In Volk’s hands, this incident becomes the lynchpin of a psychological and eventually criminal drama as dark and twisted as anything in the real-life Hitchockian imagination, all set within a lovingly recreated and deeply atmospheric rendition of the late Edwardian Leytonstone of Hitchock’s childhood. The hints of the film career to come are sketched in very lightly, enough to provide hooks for knowledgeable readers without leaving any sense that the story is being pulled out of shape by them. The Catholic concerns of I Confess are on full view in young Fred’s schooling at the hands of the Jesuits, dogged by sin and guilt and concealment, and the actual imprisonment is described in chilling terms. Fred’s subsequent actions in the shadow of this incident, and the consequences it brings to his parents, are not going to win him any sympathizers, but they are certainly psychologically understandable, and if anyone ever suspects that the Master of Suspense’s oeuvre was conceived out of childhood trauma, Volk provides all the evidence and background that they should need. And almost needless to say, he deploys his resources with the deft ease you’d expect from such a seasoned writer.
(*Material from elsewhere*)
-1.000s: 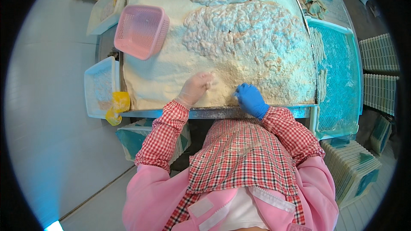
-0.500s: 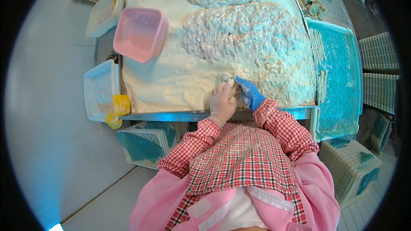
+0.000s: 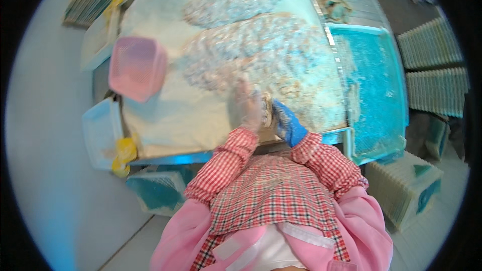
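Standing beyond left hand (image 3: 247, 104): pink basket (image 3: 136, 69); beyond right hand (image 3: 288, 123), teal tray (image 3: 377, 90).

From far away, I am seeing the left hand (image 3: 247, 101) stretching out.
Half a second ago it was bunching up close to the blue-gloved right hand (image 3: 288, 124); now its blurry fingers are pointing forward, and a pale, messy lump (image 3: 266, 109) is showing between the two hands. My whole view is tipping too, so the pink basket (image 3: 136, 69) is sitting lower and more to the left.
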`<state>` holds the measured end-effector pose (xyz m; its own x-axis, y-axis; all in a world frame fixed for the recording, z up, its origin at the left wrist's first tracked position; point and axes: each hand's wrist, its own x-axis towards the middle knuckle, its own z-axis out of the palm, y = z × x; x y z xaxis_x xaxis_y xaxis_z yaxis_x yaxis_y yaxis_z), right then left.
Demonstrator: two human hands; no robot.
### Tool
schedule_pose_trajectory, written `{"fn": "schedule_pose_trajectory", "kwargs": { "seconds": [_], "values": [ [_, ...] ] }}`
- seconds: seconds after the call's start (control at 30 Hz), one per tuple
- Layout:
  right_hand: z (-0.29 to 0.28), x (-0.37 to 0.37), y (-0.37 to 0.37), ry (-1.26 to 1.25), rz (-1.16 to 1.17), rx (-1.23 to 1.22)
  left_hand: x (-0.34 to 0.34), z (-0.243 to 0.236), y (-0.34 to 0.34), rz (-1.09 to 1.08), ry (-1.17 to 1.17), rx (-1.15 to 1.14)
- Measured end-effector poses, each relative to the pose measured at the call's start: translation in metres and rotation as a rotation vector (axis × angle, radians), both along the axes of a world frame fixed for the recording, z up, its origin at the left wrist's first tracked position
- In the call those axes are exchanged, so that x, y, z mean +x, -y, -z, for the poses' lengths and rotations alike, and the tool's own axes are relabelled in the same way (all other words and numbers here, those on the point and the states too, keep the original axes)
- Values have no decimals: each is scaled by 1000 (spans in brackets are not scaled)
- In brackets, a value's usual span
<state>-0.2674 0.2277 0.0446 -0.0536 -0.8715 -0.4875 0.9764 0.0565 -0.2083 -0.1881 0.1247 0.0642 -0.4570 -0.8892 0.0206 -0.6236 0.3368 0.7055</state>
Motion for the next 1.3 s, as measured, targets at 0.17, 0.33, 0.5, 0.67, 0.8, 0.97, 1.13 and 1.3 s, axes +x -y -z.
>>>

This is a novella, so readers should know that they are getting a shorter work. That said, it doesn’t overplay its hand or overextend its story, and punches well above its weight. For Hitchcock buffs out there, it’s probably indispensable, and delivers valuable extra context for his non-British fans. For other readers, it’s still  gripping and immersive tale, putting a fresh shine on the epithet Hitchcockian despite its period setting.